In the year ended March 31, 2019, the amount of expenditure was crystallised and hence excess amount of 511 Lakh was recorded as an additional profit on sale of CDSL and considered as "Exceptional Item".

(b) In the quarter ended December 31,2019, the Company had further divested its 4% stake in its associate company CDSL through offer for sale. The profit on divestment amounting to 9,158 Lakh is reflected as an "Exceptional Item" in the statement of Standalone Financial Results for the quarter ended December 31, 2019 and year ended March 31, 2020.

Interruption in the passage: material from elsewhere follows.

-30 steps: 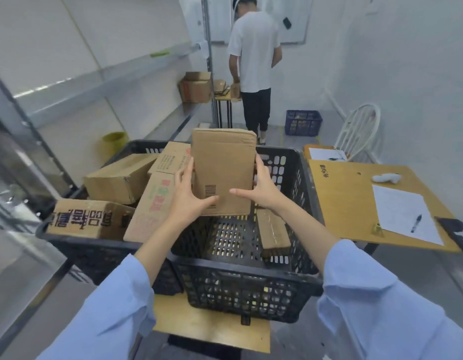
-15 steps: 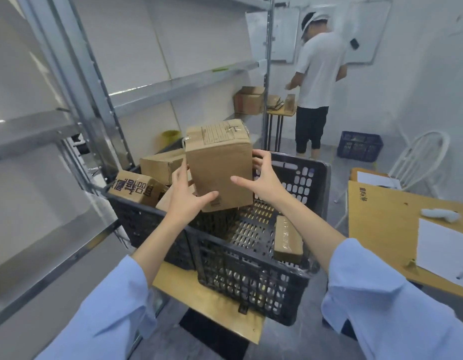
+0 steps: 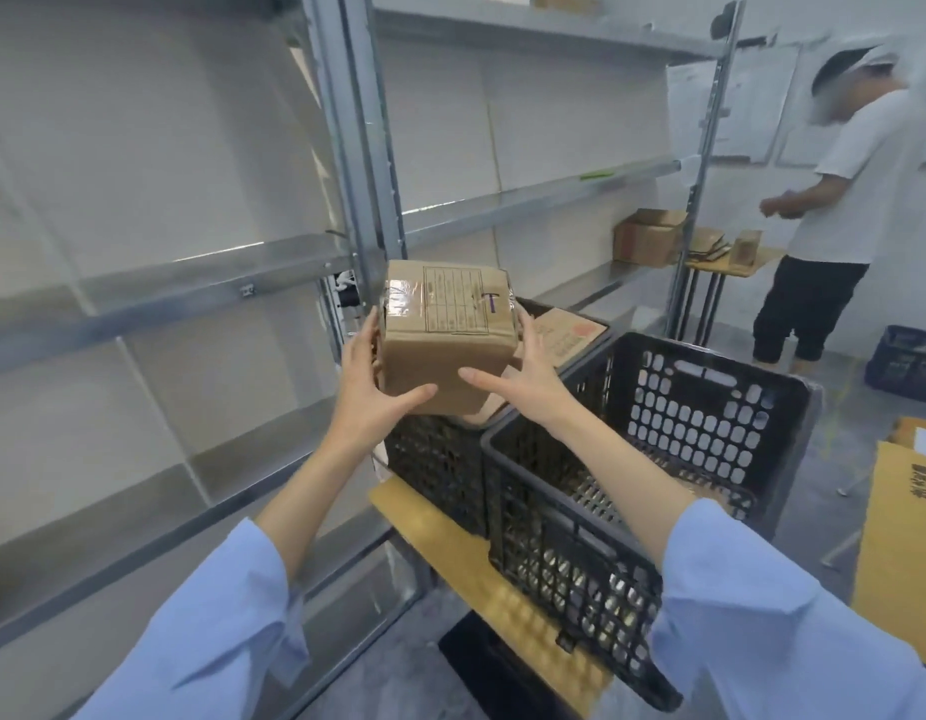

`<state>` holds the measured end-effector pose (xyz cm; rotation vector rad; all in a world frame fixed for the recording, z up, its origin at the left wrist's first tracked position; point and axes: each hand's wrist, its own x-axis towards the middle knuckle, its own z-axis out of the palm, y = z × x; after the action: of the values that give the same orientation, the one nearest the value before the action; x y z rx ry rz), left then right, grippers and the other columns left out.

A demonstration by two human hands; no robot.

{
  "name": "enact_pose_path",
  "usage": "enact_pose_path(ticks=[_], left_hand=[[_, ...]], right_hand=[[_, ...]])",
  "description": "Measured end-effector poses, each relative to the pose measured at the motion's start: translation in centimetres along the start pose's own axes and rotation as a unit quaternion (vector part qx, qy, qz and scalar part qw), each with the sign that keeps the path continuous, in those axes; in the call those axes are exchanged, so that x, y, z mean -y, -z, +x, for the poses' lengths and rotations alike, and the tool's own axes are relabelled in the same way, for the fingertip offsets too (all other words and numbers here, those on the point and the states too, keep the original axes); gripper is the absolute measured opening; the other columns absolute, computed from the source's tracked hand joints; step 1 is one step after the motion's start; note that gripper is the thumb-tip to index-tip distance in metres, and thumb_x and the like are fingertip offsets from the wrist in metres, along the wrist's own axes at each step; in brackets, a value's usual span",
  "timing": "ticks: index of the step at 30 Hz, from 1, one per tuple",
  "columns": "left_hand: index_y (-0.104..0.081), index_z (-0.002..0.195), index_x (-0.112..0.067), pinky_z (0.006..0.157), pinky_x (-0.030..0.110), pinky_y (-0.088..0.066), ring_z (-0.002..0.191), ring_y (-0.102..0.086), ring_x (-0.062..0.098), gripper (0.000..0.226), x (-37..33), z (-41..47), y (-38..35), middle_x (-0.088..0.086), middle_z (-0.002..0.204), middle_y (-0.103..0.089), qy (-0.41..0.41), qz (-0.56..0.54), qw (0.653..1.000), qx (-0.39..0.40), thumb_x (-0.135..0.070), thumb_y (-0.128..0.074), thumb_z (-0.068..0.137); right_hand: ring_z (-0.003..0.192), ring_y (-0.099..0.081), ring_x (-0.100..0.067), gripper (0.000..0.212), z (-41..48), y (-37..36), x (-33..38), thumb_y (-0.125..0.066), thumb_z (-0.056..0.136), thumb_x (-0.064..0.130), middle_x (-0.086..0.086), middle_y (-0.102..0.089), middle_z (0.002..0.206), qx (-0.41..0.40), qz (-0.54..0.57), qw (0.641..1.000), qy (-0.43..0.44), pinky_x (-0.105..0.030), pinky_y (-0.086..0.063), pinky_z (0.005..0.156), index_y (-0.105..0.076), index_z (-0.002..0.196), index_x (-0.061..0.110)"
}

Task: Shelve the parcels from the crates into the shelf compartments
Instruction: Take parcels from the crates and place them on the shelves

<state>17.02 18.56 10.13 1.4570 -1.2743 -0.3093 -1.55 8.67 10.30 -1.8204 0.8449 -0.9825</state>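
From where I stand, a brown parcel (image 3: 447, 340) is up in the air at the centre of the frame, clamped from both sides. The left hand (image 3: 369, 392) wraps its left edge with the thumb across the near face, and the right hand (image 3: 523, 379) does the same on the right edge. It hangs clear above the black crates (image 3: 710, 402), label side up, just in front of the grey post (image 3: 356, 148) of the metal shelf (image 3: 190, 291). More parcels (image 3: 564, 332) lie in the farther crate behind it. I'd say this is the carrying step, crate to shelf, with the setting down not yet done. Next it wants swinging towards the compartments in the left half of the frame, kept level, clearing the post and the shelf lip, then sliding in flat before either hand lets go.
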Motion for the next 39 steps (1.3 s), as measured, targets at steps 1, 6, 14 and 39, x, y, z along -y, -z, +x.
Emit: enact_pose_path(ticks=[1,6,14,39], left_hand=[[-0.019,0.151,-0.042,0.108,0.041,-0.036,0.132,-0.032,0.009,0.104,0.3,-0.3,1.1,-0.007,0.155,-0.023,0.010,0.009,1.000,-0.009,-0.037,-0.085,0.072],[-0.030,0.146,-0.035,0.112,0.051,-0.037,0.136,-0.039,0.016,0.094,1.2,-2.8,6.5,-0.006,0.151,-0.038,0.044,0.048,0.997,-0.044,-0.040,-0.086,0.070],[-0.039,0.125,-0.025,0.104,0.037,-0.043,0.124,-0.050,0.019,0.071,2.6,-6.7,13.3,0.000,0.142,-0.045,0.102,0.045,0.987,-0.119,-0.030,-0.086,0.071],[-0.040,0.127,-0.029,0.111,0.042,-0.041,0.130,-0.048,0.013,0.073,5.3,-18.4,31.7,-0.006,0.138,-0.050,0.113,0.068,0.948,-0.290,-0.015,-0.086,0.072]], right_hand=[[0.145,-0.026,-0.020,0.117,0.3,-0.9,0.1,-0.084,0.069,0.051,0.002,-0.022,0.161,0.011,0.005,1.000,-0.001,-0.046,-0.028,0.117,-0.006,0.154,0.038],[0.138,-0.032,-0.011,0.108,0.7,-5.6,1.2,-0.081,0.073,0.052,0.005,-0.029,0.158,0.067,0.015,0.998,0.013,-0.037,-0.031,0.114,-0.010,0.153,0.038],[0.133,-0.040,-0.012,0.080,0.6,-12.3,3.7,-0.073,0.087,0.037,0.002,-0.040,0.150,0.147,0.061,0.987,0.037,-0.030,-0.035,0.107,-0.021,0.149,0.032],[0.126,-0.042,-0.011,0.091,-3.6,-33.4,11.5,-0.080,0.073,-0.007,0.011,-0.037,0.140,0.322,0.105,0.933,0.118,-0.008,-0.049,0.080,-0.029,0.143,0.020]])
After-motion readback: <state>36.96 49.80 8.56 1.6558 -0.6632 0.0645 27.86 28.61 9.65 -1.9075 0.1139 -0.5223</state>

  • 5 In the previous year, the Company implemented a Voluntary Retirement Scheme for all its eligible employees. Post the closure of the Scheme an expense of 54 Lakh has been recognised for the year ended March 31, 2019. The said expenses have been considered as an "Exceptional Item".
  • 6 (a) Based on the assessment orders received during the year ended March 31, 2019, the Company had written back an amount of 661 Lakh in respect of previous years and the same was netted off from current tax expense for the year ended March 31, 2019. Further, interest on Income Tax refund, as allowed in the assessments, of 218 Lakh, 18 Lakh and 781 Lakh has been included in "Other Income" for the quarter ended March 31, 2019, year ended March 31, 2020 and year ended March 31, 2019 respectively.

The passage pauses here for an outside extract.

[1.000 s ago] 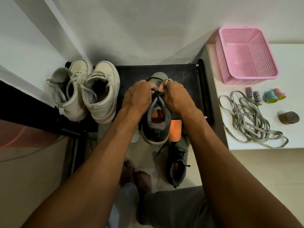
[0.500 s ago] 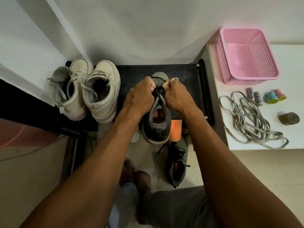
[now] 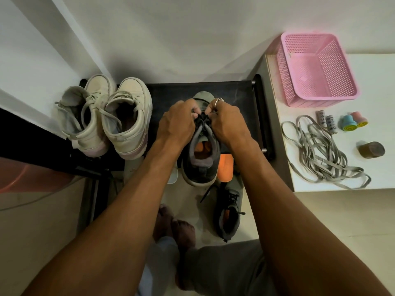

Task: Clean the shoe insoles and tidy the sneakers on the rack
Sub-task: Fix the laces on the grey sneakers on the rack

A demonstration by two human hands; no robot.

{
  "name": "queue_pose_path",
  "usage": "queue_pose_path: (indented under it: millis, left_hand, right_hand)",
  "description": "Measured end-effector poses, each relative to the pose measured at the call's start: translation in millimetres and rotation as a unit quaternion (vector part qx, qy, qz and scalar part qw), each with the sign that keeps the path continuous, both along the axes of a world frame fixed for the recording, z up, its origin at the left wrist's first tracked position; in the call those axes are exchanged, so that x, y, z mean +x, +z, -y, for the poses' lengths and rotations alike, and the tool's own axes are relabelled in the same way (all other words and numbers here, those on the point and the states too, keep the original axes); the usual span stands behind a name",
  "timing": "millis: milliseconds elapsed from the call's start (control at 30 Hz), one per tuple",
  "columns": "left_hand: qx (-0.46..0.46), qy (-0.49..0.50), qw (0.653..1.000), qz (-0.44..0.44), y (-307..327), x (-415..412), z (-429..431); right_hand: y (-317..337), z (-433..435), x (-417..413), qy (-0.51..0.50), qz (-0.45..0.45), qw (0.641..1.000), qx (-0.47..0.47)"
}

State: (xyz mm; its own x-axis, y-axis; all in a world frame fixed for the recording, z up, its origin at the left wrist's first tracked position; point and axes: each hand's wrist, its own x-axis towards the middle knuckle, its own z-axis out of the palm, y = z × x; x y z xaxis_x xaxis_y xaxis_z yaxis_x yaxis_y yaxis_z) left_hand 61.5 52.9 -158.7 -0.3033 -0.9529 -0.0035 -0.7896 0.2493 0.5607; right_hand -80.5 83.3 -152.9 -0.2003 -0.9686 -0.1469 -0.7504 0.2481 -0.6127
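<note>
A grey sneaker (image 3: 201, 165) with an orange insole inside stands on the black rack (image 3: 235, 92), toe toward the wall. My left hand (image 3: 177, 122) and my right hand (image 3: 226, 120) both pinch its dark laces (image 3: 202, 121) over the tongue. A loose orange insole (image 3: 225, 167) lies beside its heel on the right. The second grey sneaker (image 3: 229, 212) sits on the floor below. A pair of cream high-top sneakers (image 3: 106, 118) stands on the rack's left end.
On the white table (image 3: 380, 82) to the right are a pink mesh basket (image 3: 316, 69), a heap of grey laces (image 3: 320, 150), two small rolls (image 3: 326, 122), two small coloured stamps (image 3: 354, 121) and a brown cylinder (image 3: 372, 149). My bare feet (image 3: 175, 225) are below.
Both hands have shifted a little up the sneaker toward the toe while working the laces. The sneaker stays in place on the rack.
</note>
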Motion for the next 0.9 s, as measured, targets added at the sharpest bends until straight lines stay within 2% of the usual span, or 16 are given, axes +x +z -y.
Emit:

(b) A Taxation Laws (Amendment) Ordinance, 2019 ("Ordinance") on September 20, 2019 has amended the Income Tax Act, 1961 and Finance (No. 2) Act, 2019, by which the option has been provided for the lower tax regime without any incentives for the domestic companies. Under the revised tax regime, accumulated Minimum Alternate Tax (MAT) credit is not allowed. Considering the substantial accumulated MAT credit, the management has assessed that it is beneficial not to opt for the option of availing revised income tax rate for certain period of time. The tax liability for the current period has been accordingly calculated.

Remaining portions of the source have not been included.